[WHAT IS BEING ASKED] In full and without alteration, copy the listing.

[COLLECTED MATERIAL]
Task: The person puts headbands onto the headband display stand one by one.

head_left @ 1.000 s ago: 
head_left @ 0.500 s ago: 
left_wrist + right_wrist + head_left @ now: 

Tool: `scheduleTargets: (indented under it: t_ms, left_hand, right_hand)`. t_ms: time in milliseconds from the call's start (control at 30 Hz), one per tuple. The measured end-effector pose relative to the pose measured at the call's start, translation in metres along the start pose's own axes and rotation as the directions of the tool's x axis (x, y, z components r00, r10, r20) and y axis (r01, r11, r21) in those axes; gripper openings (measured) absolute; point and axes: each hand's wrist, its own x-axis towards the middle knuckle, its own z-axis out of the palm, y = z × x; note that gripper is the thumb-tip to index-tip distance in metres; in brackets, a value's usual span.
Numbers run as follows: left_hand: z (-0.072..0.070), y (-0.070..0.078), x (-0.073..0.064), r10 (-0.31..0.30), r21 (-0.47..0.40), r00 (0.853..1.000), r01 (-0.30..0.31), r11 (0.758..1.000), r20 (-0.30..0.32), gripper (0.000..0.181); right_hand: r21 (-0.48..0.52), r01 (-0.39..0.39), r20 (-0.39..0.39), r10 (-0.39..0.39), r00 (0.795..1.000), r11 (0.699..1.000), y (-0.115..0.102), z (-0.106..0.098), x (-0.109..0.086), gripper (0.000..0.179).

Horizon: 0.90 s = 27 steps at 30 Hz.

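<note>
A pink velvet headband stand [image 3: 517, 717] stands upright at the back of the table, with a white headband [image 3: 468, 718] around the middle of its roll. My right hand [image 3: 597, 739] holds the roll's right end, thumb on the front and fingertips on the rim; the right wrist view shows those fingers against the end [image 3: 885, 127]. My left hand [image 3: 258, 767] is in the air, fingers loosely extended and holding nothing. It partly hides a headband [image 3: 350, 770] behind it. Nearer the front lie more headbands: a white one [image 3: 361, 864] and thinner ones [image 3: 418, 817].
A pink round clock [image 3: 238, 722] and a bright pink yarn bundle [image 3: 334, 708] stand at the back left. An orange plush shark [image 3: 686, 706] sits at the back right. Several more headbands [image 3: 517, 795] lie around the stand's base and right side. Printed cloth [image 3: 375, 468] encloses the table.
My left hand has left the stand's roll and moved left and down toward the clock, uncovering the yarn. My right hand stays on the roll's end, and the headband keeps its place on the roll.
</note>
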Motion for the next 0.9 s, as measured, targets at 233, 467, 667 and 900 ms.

[SOLVED PROBLEM]
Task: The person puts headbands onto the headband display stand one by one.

head_left @ 1.000 s ago: 
head_left @ 0.500 s ago: 
left_wrist + right_wrist + head_left @ now: 

Tool: `scheduleTargets: (indented under it: t_ms, left_hand, right_hand)`. t_ms: time in milliseconds from the call's start (control at 30 Hz), one per tuple. The measured end-effector pose relative to the pose measured at the call's start, translation in metres along the start pose's own axes and rotation as the directions of the tool's x axis (x, y, z components r00, r10, r20) and y axis (r01, r11, r21) in those axes; gripper openings (measured) absolute; point and axes: each hand's wrist, its own x-axis towards the middle knuckle, its own z-axis out of the palm, y = z × x; note that gripper is the thumb-tip to index-tip distance in metres; in brackets, a value's usual span.
Numbers run as follows: left_hand: z (-0.072..0.070), y (-0.070..0.078), x (-0.073..0.064), r10 (-0.31..0.30), r21 (-0.47..0.40), r00 (0.853..1.000), r01 (-0.30..0.31), r11 (0.758..1.000), r20 (-0.30..0.32), gripper (0.000..0.181); right_hand: r21 (-0.48..0.52), r01 (-0.39..0.39), r20 (-0.39..0.39), r10 (-0.39..0.39), r00 (0.795..1.000), r11 (0.699..1.000), y (-0.115..0.102), z (-0.106..0.098), x (-0.109..0.086), gripper (0.000..0.179).

Horizon: 0.90 s = 27 steps at 30 Hz.

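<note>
A pink velvet headband stand [image 3: 517, 717] stands upright at the back of the table, with a white headband [image 3: 468, 718] around the middle of its roll. My right hand [image 3: 597, 739] holds the roll's right end, thumb on the front and fingertips on the rim; the right wrist view shows those fingers against the end [image 3: 885, 127]. My left hand [image 3: 258, 767] is in the air, fingers loosely extended and holding nothing. It partly hides a headband [image 3: 350, 770] behind it. Nearer the front lie more headbands: a white one [image 3: 361, 864] and thinner ones [image 3: 418, 817].
A pink round clock [image 3: 238, 722] and a bright pink yarn bundle [image 3: 334, 708] stand at the back left. An orange plush shark [image 3: 686, 706] sits at the back right. Several more headbands [image 3: 517, 795] lie around the stand's base and right side. Printed cloth [image 3: 375, 468] encloses the table.
My left hand has left the stand's roll and moved left and down toward the clock, uncovering the yarn. My right hand stays on the roll's end, and the headband keeps its place on the roll.
</note>
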Motion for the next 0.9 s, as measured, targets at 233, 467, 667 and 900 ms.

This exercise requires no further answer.